§ WHAT IS NEEDED: Scan the entries below, and for each line that includes the word "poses", make a copy.

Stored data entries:
+---+
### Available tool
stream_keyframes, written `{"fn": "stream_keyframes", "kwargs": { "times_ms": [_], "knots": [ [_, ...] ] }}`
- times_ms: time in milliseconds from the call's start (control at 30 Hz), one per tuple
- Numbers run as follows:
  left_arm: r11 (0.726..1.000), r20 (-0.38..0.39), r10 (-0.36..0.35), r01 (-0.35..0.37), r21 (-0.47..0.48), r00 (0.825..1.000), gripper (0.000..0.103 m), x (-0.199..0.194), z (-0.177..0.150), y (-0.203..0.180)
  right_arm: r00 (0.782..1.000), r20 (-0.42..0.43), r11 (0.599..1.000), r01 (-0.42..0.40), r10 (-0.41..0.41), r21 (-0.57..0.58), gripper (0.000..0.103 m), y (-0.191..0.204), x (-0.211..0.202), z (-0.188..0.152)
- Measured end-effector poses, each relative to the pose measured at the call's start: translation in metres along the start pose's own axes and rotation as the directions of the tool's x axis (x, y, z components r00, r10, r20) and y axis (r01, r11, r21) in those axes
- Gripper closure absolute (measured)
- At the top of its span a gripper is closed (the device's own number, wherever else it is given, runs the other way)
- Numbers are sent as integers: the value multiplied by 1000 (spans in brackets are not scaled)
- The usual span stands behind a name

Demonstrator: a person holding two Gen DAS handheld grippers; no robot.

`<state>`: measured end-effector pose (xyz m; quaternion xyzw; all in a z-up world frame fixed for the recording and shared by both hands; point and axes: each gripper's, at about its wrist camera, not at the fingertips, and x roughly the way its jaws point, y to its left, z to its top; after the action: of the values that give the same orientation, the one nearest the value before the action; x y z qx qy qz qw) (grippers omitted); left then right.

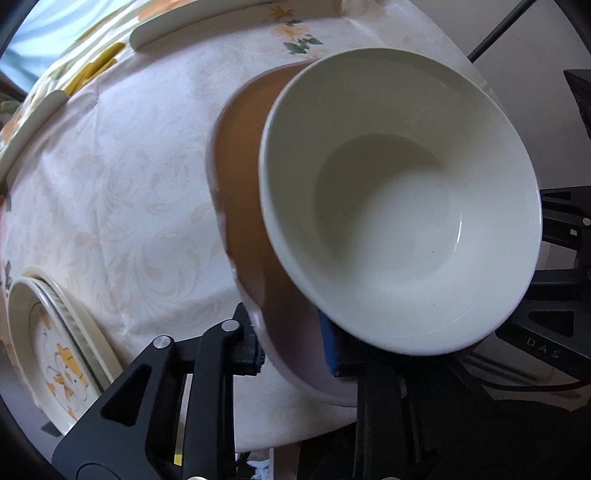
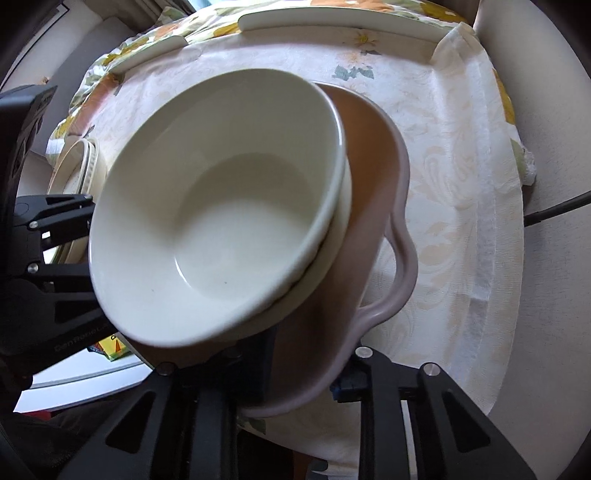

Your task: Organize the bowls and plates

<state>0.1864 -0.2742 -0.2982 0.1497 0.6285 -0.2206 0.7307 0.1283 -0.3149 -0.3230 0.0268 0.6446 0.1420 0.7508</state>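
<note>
1. Nearest my left camera, my left gripper [image 1: 291, 350] is clamped on the rim of the brown dish [image 1: 243, 177]: one black finger [image 1: 247, 347] sits outside the wall and the blue-padded finger [image 1: 328, 347] sits inside it.
2. My right gripper [image 2: 306, 373] is closed on the opposite rim of the same dish [image 2: 369, 155], one finger inside the wall and one outside, just below the looped handle [image 2: 402, 266].
3. Both grippers therefore hold one dish between them, tilted, above the tablecloth [image 1: 122, 184].
4. Inside the dish sit the white bowls. From the right camera the upper bowl [image 2: 221, 206] is nested in a second white bowl [image 2: 340, 229], whose rim shows just beyond it on the right.
5. From the left camera only one white bowl [image 1: 399, 206] is visible; it leans toward the right finger and overhangs the near rim of the dish.
6. To the left of my left gripper, a stack of flowered plates [image 1: 55, 350] lies at the table edge. The right camera shows the same stack [image 2: 74, 162] to the far left, partly behind my left gripper [image 2: 55, 236].
7. Ahead of both tools, at the far side of the table, a pale raised rail [image 2: 332, 22] runs along the cloth [image 2: 443, 147].
</note>
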Motion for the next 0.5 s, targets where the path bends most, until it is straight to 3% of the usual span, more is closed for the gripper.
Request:
{"fn": "stream_keyframes", "kwargs": {
  "times_ms": [500],
  "knots": [
    [999, 99, 53, -53, -4, 994, 88, -15, -14, -16, 997, 77, 1000, -5, 7, -22, 82, -4, -8, -10]
  ]
}}
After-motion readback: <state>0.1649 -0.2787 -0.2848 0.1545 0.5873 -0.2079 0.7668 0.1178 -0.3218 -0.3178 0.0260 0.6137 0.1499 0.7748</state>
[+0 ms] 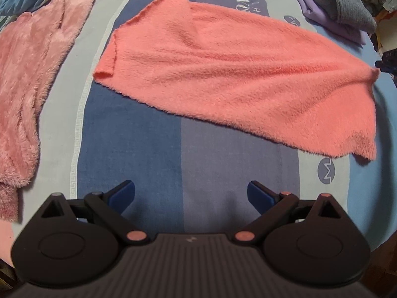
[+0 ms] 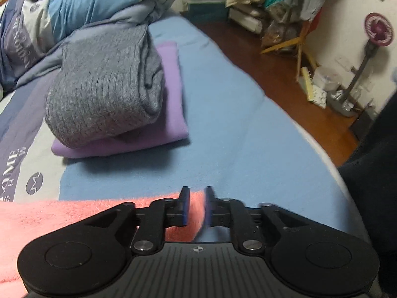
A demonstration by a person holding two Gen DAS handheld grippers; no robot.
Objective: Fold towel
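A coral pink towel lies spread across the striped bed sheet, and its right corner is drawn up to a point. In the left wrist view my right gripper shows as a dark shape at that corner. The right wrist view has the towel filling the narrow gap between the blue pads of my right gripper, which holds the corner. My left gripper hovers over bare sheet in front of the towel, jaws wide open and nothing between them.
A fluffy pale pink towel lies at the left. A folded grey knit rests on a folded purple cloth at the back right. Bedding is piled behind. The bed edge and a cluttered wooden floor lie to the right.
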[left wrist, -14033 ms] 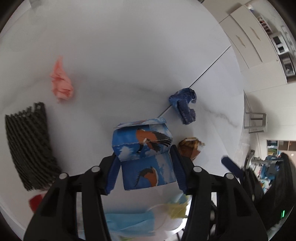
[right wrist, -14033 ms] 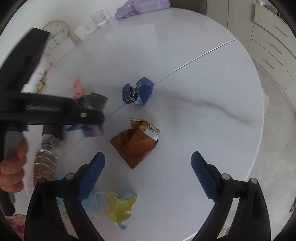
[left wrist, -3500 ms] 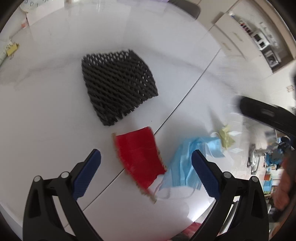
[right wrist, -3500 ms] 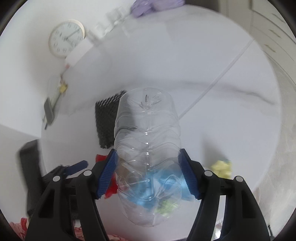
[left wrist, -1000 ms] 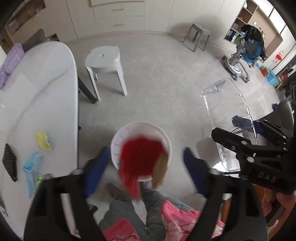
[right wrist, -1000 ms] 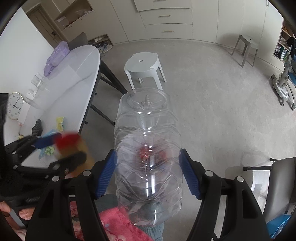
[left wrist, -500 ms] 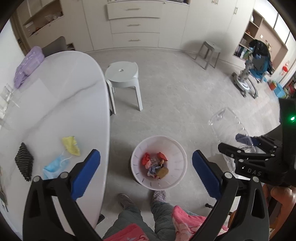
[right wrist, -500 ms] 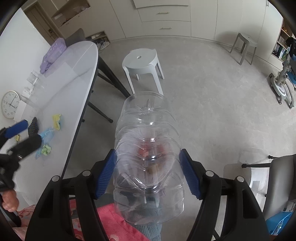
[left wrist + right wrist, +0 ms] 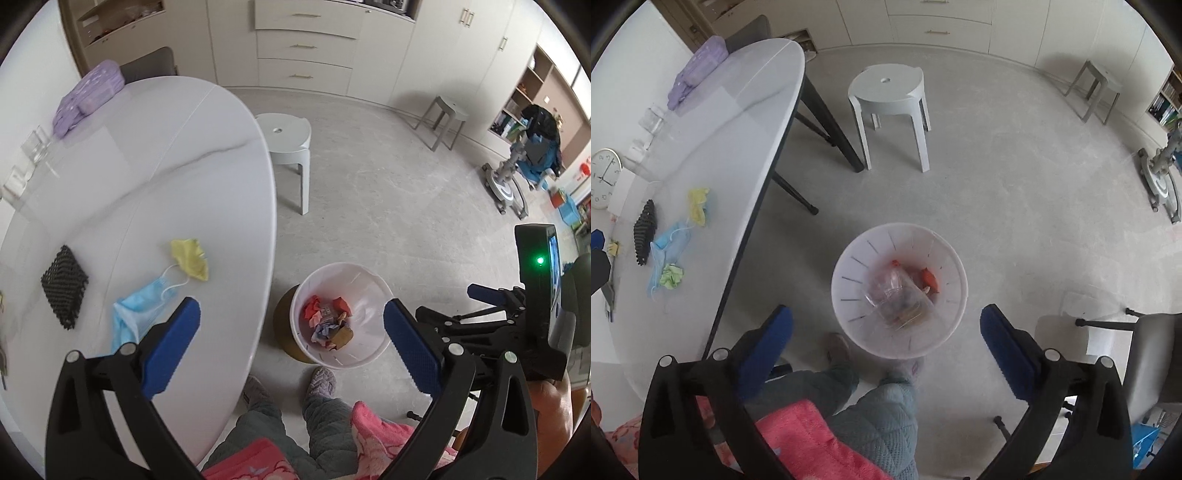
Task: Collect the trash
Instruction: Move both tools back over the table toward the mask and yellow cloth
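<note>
Bottle dropped: both tongs now empty above the bin.
Right tongs (image 9: pixel 886 332) are opening, with the clear bottle (image 9: pixel 897 295) lying in the white bin (image 9: pixel 849 243); left tongs (image 9: pixel 291 328) gape wide, red scrap gone. Masks (image 9: pixel 144 310), yellow wad (image 9: pixel 190 256) and black mesh (image 9: pixel 64 288) wait near the table (image 9: pixel 147 147) edge, where a hasty sweep could knock them off. Bottle hides the bin's contents.

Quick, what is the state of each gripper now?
Left gripper: open, holding nothing.
Right gripper: jaws opening, nothing between them; the clear bottle lies in the bin.

White bin (image 9: pixel 849 254) with slits, clear bottle (image 9: pixel 897 295), blue mask (image 9: pixel 140 314), black mesh (image 9: pixel 64 286).
</note>
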The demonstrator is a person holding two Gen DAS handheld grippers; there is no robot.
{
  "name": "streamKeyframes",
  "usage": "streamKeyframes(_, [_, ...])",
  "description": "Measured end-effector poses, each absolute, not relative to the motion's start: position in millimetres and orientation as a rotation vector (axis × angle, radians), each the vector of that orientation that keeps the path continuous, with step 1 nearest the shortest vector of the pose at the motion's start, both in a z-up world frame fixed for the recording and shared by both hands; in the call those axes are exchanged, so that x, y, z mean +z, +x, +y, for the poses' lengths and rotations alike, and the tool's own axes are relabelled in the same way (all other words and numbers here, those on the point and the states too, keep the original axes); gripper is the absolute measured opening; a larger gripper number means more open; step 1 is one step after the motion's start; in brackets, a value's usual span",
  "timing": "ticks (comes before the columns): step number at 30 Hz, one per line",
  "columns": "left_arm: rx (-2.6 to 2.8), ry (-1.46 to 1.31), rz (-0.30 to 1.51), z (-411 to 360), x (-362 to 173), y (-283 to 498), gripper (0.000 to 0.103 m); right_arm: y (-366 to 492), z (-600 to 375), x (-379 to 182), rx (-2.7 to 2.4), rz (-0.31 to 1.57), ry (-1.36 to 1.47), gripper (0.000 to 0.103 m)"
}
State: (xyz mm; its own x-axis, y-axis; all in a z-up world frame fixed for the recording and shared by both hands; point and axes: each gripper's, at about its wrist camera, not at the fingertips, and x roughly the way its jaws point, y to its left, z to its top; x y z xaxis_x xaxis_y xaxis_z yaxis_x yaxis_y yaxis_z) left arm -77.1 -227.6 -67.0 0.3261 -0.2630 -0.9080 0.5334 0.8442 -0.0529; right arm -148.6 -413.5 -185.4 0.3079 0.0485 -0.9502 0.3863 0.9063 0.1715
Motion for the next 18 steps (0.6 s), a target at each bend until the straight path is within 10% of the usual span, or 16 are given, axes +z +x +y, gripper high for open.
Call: streamKeyframes(18, [-0.208,0.034,1.160,-58,-83,-4,0.095,-44,-330,-137,-0.078,1.163,0.315,0.101])
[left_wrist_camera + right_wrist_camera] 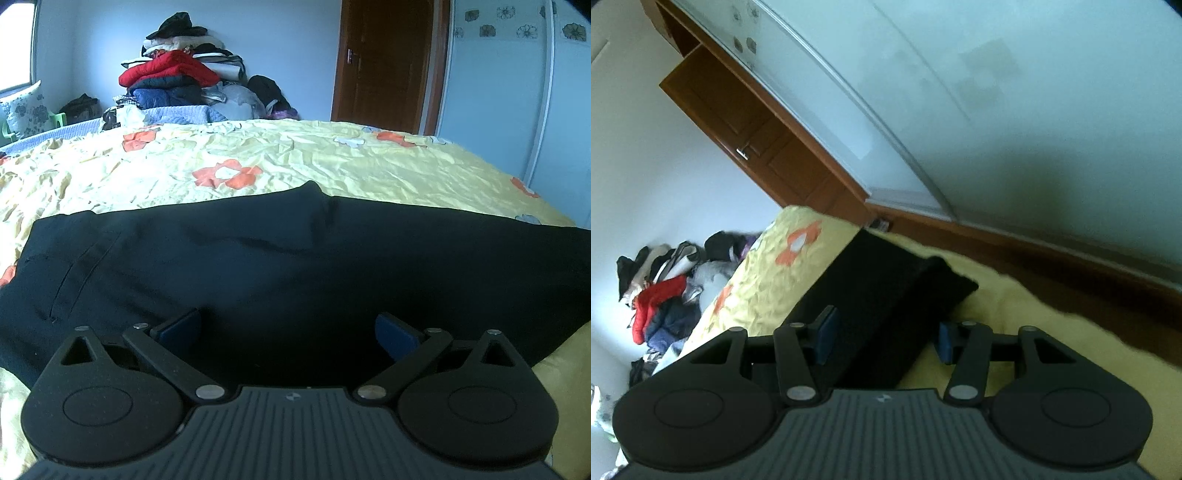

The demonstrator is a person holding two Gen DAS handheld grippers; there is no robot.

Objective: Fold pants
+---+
§ EXERCISE RESPONSE:
- Measured end-effector poses, each relative to the pose measured at the call's start: translation in metres along the start pose's own axes and rotation as the directions of the tool's x axis (x, y, z components r00, r10, r20) and y axis (r01, r11, r21) in those axes
  "description": "Measured end-effector poses, each absolute, not relative to the motion's start: position in millimetres and orientation as a rotation vector (axis × angle, radians), each the vector of that orientation that keeps the path continuous, with step 1 nearest the shortest vector of the pose at the motion's start, both in a z-up world frame fixed for the recording and shared by both hands; in the call those axes are exchanged, so that x, y, z mean +z, +x, +y, for the poses' lengths and rotations alike, and the tool's own axes are relabelled in the same way (all other words and numbers here, those on the point and the states too, keep the original axes); gripper is the absolute measured opening; a larger gripper number means more open; step 1 is one step after the motion's start; in brackets, a value's usual span",

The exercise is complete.